Police seek Northland Community Council's help in stemming heroin sales

By KEVIN PARKS

ThisWeek Community News Thursday October 7, 2010 12:05 PM

Heroin deals are going down daily in quiet Northland neighborhoods.

Residents probably barely notice a thing.

A Mexican drug cartel pushing cheap black tar heroin in the United States has hit upon a method of selling the drug that almost resembles a pizza delivery operation, according to Columbus Division of Police officers who spoke at last week's Northland Community Council meeting.

"Obviously we're up against something that's well funded, highly sophisticated," Officer Wesley R. "Wes" Hettinger told NCC members.

The cops were on hand to alert residents to what's been going on in subdivisions throughout the area that's in close proximity to state Route 161, busy Morse Road and Interstates 71 and 270.

And to ask for assistance.

"Spread the word," said Commander Larry Rod. "Get people involved. We need the community's help."

"These people are coming to your neighborhoods," Hettinger said. "They're doing their deals in your neighborhoods."

The sellers are driving nondescript cars, Toyotas or Hondas that blend in with the thousands of other foreign sedans on the streets and highways of central Ohio. The Hispanic men are neatly dressed and clean-cut, and might lead seemingly unremarkable lives in the very neighborhoods where they ply their illegal trade.

Often illegally in this country, they are paid $400 for a six-day work week by the Xalixco Cartel, which takes its name from a city in the Mexican state of Nayarit, an area that produces opium poppies from which the heroin is derived.

"They don't like to draw attention themselves," Hettinger said. "They do their deals 9 to 5 so it looks like they're going to work."

The buyers are likely from out of the area. Arrests have been made of people from 23 Ohio counties, Hettinger said.

That's because, Officer Tim Lewis said, a balloon of black tar heroin sells for $10 in Columbus. It would cost $50 on the streets of, say, Marysville, he added.

Because the drug is so cheap, according to Lewis, it's starting to make its way into high schools.

Buyers and sellers of black tar heroin make connections in obscure corners of business parking lots, perhaps a McDonald's restaurant or some strip shopping center along East Dublin Granville or Morse roads, Hettinger said.
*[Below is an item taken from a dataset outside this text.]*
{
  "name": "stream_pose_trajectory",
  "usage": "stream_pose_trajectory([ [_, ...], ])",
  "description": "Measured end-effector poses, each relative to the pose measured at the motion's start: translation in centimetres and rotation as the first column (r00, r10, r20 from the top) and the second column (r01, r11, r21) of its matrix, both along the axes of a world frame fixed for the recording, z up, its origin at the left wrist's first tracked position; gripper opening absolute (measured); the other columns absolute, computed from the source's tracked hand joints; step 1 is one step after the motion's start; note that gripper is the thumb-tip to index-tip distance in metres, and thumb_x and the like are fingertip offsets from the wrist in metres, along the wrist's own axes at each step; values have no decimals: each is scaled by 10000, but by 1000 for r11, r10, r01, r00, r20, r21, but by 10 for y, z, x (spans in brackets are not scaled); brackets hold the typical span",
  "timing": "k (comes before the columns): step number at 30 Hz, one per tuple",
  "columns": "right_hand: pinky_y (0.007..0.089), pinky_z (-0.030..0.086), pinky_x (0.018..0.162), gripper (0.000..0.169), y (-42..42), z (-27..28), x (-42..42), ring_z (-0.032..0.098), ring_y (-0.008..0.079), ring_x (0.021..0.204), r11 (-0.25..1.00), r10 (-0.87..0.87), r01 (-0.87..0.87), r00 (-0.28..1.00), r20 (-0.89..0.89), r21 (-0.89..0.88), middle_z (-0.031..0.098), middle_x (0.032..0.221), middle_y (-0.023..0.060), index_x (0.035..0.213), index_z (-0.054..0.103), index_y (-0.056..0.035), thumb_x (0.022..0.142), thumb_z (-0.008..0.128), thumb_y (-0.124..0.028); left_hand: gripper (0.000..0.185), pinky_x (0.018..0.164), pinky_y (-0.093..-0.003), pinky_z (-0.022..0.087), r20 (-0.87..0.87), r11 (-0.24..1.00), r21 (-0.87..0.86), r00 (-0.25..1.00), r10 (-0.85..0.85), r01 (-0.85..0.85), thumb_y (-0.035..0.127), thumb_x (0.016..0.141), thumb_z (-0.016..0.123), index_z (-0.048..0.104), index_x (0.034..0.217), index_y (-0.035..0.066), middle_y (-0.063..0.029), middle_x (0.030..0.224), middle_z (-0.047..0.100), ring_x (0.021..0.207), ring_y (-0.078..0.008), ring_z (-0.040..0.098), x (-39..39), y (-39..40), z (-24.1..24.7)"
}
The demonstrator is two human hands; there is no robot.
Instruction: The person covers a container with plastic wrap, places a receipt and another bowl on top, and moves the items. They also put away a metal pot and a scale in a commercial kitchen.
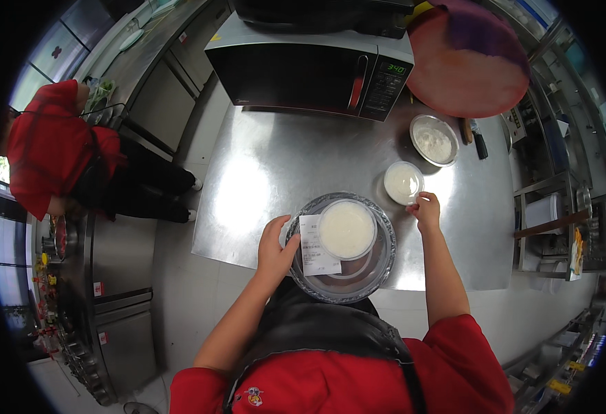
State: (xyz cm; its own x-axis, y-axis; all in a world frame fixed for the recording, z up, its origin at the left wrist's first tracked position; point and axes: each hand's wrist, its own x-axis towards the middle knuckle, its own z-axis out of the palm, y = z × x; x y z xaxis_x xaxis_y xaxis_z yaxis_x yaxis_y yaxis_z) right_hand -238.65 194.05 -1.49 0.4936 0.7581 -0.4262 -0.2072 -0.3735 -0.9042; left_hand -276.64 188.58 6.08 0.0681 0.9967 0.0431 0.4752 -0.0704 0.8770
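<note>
At the near edge of the steel table sits a round tray (387, 264) with clear plastic wrap around its rim. On it are a round lidded tub of white contents (348, 229) and a printed paper slip (313, 256), partly under the tub. My left hand (277, 244) rests at the tray's left rim, fingers spread, holding nothing. My right hand (426, 211) pinches the edge of a second round tub with whitish contents (403, 182), right of and beyond the tray. Behind that tub stands a metal bowl of white powder (434, 139).
A microwave oven (303, 77) stands at the table's back, beside a large red and purple round object (468, 67). Two handled tools, one black-handled (480, 142), lie near the bowl. A co-worker in red (65, 150) stands at the left by steel counters (122, 253).
</note>
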Motion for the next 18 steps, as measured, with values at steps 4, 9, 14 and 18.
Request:
stream_pose_trajectory([
  [4,281,517,533,272,1,15,-18,534,152,595,991,-96,107,987,132,-81,503,735,84,974,446,38,772,591,-72,462,873,-349,405,-5,994,-100,999,44,-45,130,765,611,465,1188,15,-132,1134,511,1051,-234,491,-5,-5,-9],
  [9,267,517,554,148,-1,8,-9,541,157,608,998,-61,62,991,-118,3,519,740,92,872,468,33,776,561,-32,476,806,-343,435,108,977,-214,993,44,-20,137,736,619,473,1169,6,-154,1100,526,960,-245,533,-7,-7,-25],
  [14,260,516,552,72,-12,42,-22,557,166,611,979,-17,59,978,-209,197,544,743,97,814,477,13,773,532,-7,475,760,-314,455,192,962,-271,981,15,38,130,753,620,458,1176,-16,-140,1065,545,884,-212,558,-15,-6,-29],
  [18,256,514,532,61,-33,130,-53,567,166,603,956,231,-155,922,-310,250,552,738,88,811,485,-5,764,524,1,451,731,-279,465,263,918,-392,963,59,51,127,785,609,449,1172,-40,-135,1064,546,847,-174,564,-15,-8,-16],
])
"They will drive by the buyers, who will then follow behind the dealer's vehicle," according to a handout the officers provided at the NCC session. "The dealer will drive around in the neighborhood until he feels it's safe to stop. The dealer will then pull over as will the buyer and an individual from the buyers' vehicle will enter into the dealer's. Sometimes the deal will be conducted at that location. Typically, the dealer will drive around some more, conducting the transaction and stopping when it's done.

"The buyer will return to his vehicle and they will drive away."

"That's how they like to conduct their deals," Hettinger said.

In response to a question from a council member, the officer said that so far none of the dealers arrested have had weapons, and that's because of the business model the drug cartel has adopted. If stopped or detained, their dealers might have time to swallow the balloons of heroin. Absent a gun or some other weapon, and barring one of the balloons bursting with fatal consequences, the worst the drug sellers face is deportation.

The cops on hand for last week's monthly NCC meeting are part of a crackdown effort that was formed in response to growing number of heroin buyers from out of central Ohio being arrested on the streets of Northland neighborhoods.

"It baffled us how big this problem was," Hettinger said. "We were making three and four arrests a day."

"Heroin is sort of a silent problem; no one sees it," Commander Rod said.

But people do see the result of heroin addiction, he added: car break-ins, home burglaries and other types of crime feed drug habits.

In the handout, the officers offered suggestions on what citizens should do if they think a heroin buy is being made in their neighborhood:

"First and foremost, be vigilant. Get good descriptions of vehicles, occupants and most of all the registration. Contact the Columbus police non-emergency line at 645-4545. Give all the information to the dispatcher. If you have possibly identified a buyer waiting in your neighborhood, call right away and report the suspicious individuals."

"Get those tag numbers," Hettinger said. "Give it to the dispatchers."